どうしよう。お家に着くまでの話全然してなかった。してなかったわよね……してなかったと思う。うん。まだ新幹線乗る前だし、家に帰るとかずっと後の話だと思ってたから。
今日、帰るときどうするのかな。
あたしはもう郁弥さんと一緒に帰る気満々だったけど。その辺どうなのかしら。家に帰り着く時間って、東京駅からだいたい一時間前後と見たら十九時時前ってところよね。東京駅着くのは十八時前だもの。ていうか、そもそも途中で別れるのかな。昨日は東京駅集合だったわけで、なら普通に東京駅解散でもおかしくない。郁弥さんの家まで最短ルートだと道別れちゃうし。それは少し……かなり、寂しい…かな。寂しいかも。
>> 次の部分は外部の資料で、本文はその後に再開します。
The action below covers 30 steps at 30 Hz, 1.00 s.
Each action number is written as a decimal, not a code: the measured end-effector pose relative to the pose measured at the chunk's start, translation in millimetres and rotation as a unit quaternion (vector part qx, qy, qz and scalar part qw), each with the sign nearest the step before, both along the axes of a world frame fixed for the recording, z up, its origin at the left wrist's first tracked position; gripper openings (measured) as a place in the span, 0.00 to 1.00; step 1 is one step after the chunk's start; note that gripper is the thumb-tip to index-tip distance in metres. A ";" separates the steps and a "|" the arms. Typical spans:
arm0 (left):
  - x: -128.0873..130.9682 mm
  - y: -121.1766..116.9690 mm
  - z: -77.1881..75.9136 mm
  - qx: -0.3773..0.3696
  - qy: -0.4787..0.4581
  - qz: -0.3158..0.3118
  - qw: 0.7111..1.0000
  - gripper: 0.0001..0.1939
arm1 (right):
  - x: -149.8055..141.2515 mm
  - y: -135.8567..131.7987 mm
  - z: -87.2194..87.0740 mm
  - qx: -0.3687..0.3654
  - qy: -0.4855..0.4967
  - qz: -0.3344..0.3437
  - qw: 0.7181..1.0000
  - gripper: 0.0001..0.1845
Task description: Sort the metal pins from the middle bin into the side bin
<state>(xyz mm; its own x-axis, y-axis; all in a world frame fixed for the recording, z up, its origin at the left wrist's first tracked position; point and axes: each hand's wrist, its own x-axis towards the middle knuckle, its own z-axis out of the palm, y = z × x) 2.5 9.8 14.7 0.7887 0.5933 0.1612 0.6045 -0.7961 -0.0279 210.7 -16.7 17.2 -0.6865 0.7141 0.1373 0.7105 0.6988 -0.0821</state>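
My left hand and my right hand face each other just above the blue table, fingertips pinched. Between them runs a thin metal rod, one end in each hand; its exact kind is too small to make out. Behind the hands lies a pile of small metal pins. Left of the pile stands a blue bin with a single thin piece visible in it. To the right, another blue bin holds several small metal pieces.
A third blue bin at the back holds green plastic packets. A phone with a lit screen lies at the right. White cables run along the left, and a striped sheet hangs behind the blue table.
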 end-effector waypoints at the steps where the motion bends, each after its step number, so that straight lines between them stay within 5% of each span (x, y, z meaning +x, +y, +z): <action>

でも、たぶん。たぶんだけど、郁弥さんのことだからあたしの家まで送ってくれると思う。送ってくれちゃう。……だって、郁弥さんだもん。あたしの恋人で、あたしの彼氏で、あたしの好きな人。この人の根底にあるものが、それだから。
そんな遅い時間から帰したら――そうでもないか。十九時ってお仕事からの帰宅時刻って考えたらそんなでもなかった。でも旅行とお仕事は違うから。旅行疲れは旅行で、からから重いの引いて帰るの大変でしょうし、遅い時間までお見送りありがとう、じゃあねばいばい、はさすがにだめだと思う。あたしはしたくない。
「……」
とりあえず、携帯でママとパパとの家族グループチャットに伝言を入れておく。
【今日郁弥さん連れて帰るけど、お泊まりしてもらってもいいでしょ?】
送信して、一分くらいか。待っていたらすぐ返事が来た。
【いいよ】
【いいわよー】
パパとママから順に返事が来る。タイミングはほぼ同時。お仕事は、今日は休みだったかな。覚えてない。平日だからパパもママも家にいなかったような気がするんだけど……。わかんない。とりあえずOKもらったからそれでいい。夕飯は外で食べてくる旨だけ伝えて携帯は閉じた。
郁弥さんに関しては明日お休み入れてたはずだし、用事云々は大丈夫なはず。起きたら伝えよう。
一緒に旅行に来て、帰り途中でお別れなんて寂しいもん。一緒に帰って、一緒にご飯食べて、お土産話もママとパパにして、一緒にお風呂は……保留かもだけど、一緒に寝るの。
今日は、そうしよう。一日ずっと、そうして隣にいてほしいから。